Great question, well, what can I say, there were a lot of challenges in making the album, as well because there was Covid-19. I usually work with my engineer, John Hudson in the Mayfair Studios where John has previously worked with the likes of Tina Turner and Brian Adams. John is now living down in Australia as he married an Australian girl, so he is now living down there. John and I usually work very closely together. However, this time we couldn’t even get together because of Covid. So, I would be sending him stuff and he would be sending me stuff, and gradually we managed to pull the album together simply by an internet communication. So, as you can imagine, that was another challenging part as well.

Just what do The Beatles mean to Leo Sayer?

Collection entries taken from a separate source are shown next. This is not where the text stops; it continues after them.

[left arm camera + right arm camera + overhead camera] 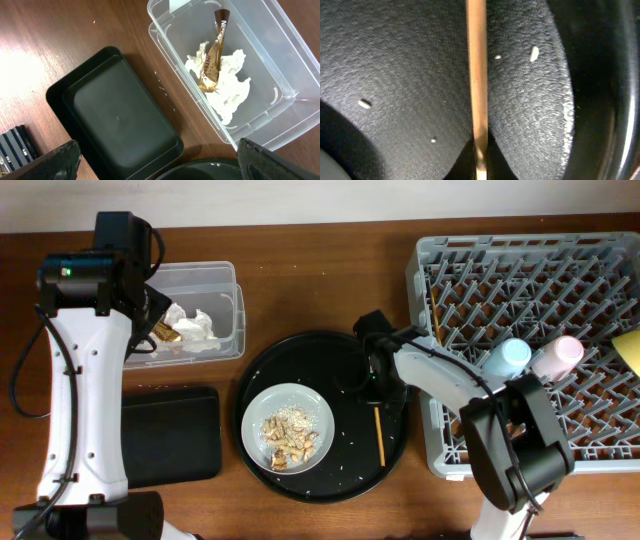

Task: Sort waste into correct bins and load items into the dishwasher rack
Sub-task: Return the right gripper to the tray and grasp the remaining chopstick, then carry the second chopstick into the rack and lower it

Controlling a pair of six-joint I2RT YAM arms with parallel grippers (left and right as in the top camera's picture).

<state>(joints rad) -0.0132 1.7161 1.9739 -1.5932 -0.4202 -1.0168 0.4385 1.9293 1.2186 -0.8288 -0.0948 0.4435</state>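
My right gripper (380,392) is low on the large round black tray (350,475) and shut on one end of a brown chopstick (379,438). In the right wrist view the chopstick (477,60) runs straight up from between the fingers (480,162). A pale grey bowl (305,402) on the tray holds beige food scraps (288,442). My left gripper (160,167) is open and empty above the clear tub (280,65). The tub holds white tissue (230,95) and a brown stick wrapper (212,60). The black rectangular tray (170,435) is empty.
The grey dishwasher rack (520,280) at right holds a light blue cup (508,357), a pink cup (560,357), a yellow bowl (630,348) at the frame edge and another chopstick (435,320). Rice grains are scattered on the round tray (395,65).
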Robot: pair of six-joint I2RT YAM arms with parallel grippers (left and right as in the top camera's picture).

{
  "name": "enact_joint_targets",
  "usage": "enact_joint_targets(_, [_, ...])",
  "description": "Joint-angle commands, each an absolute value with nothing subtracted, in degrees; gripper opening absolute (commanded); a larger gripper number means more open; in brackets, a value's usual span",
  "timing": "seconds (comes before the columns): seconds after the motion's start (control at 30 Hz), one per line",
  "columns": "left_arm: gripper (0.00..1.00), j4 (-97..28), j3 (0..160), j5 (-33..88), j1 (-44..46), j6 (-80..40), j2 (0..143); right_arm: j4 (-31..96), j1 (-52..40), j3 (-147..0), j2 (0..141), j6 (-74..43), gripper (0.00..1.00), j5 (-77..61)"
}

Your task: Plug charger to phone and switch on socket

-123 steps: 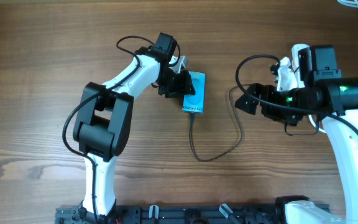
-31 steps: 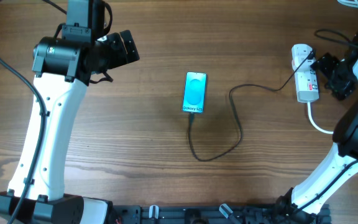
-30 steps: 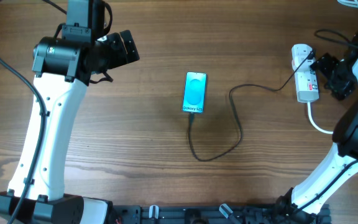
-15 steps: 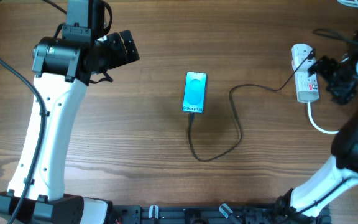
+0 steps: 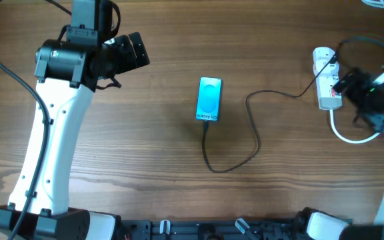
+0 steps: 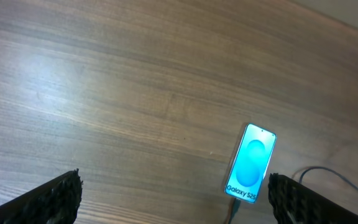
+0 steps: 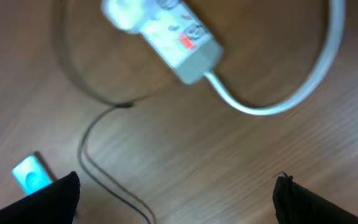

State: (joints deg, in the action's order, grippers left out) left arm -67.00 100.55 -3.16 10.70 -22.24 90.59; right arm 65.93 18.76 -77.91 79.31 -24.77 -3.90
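One wooden table [image 5: 179, 27]: all items are laid on it.
Left gripper [image 6: 176, 208]: held high over the far left, fingers spread wide, nothing gripped.
Right gripper [image 7: 176, 202]: held above the socket, fingers spread wide, nothing gripped.
Socket [image 5: 327, 87]: laid at the right edge; red switch mark [image 7: 185, 42] seen near its grey end.
Charger [image 5: 255, 143]: looped between socket and phone, tip at the phone's bottom edge.
Phone [image 5: 209, 99]: laid flat mid-table, turquoise screen lit.
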Motion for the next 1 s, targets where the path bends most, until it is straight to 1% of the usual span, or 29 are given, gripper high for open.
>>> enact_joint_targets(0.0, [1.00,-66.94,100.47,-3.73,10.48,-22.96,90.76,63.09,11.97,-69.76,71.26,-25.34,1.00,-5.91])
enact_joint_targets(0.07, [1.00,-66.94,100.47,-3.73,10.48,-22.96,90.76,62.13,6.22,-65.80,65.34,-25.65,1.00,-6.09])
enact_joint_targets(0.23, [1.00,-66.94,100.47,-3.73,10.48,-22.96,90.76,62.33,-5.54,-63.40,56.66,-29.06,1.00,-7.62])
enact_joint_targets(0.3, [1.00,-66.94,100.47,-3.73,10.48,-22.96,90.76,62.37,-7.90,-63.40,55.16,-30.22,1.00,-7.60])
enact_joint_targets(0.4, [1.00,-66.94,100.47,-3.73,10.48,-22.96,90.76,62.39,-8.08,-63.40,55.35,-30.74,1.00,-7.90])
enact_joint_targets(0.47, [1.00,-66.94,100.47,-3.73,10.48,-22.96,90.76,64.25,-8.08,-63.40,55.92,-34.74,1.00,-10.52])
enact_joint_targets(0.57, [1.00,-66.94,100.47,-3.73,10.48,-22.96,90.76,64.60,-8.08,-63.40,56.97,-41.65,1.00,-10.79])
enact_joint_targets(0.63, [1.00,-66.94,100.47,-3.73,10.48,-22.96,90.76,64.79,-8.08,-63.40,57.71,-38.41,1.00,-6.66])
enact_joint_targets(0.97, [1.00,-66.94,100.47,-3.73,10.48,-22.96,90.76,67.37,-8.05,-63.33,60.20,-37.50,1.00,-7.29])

That’s simple The Beatles are the greatest band of all time. I think that Elvis (Presley) was probably the most exciting live singer, and Bob Dylan is the greatest poet of our age then The Beatles are the band. There is something about the chemistry of those guys, and when they put all of that material together, they were only comparing notes with each other. And I have to say that I think that is what is beautiful. You can see that in the movie Get Back and that really is something to witness. They were such incredible and creative people, but they were so bloody normal as well. They never came over as pompous artists in anyway. They were just plain and lovely guys.

On that note Leo, let me once again thank you for taking the time to speak to me today, it’s been delightful as usual.

Thanks Kevin, I’m stoked that we were able to get together once again. You take care and I hope to see you in Newark.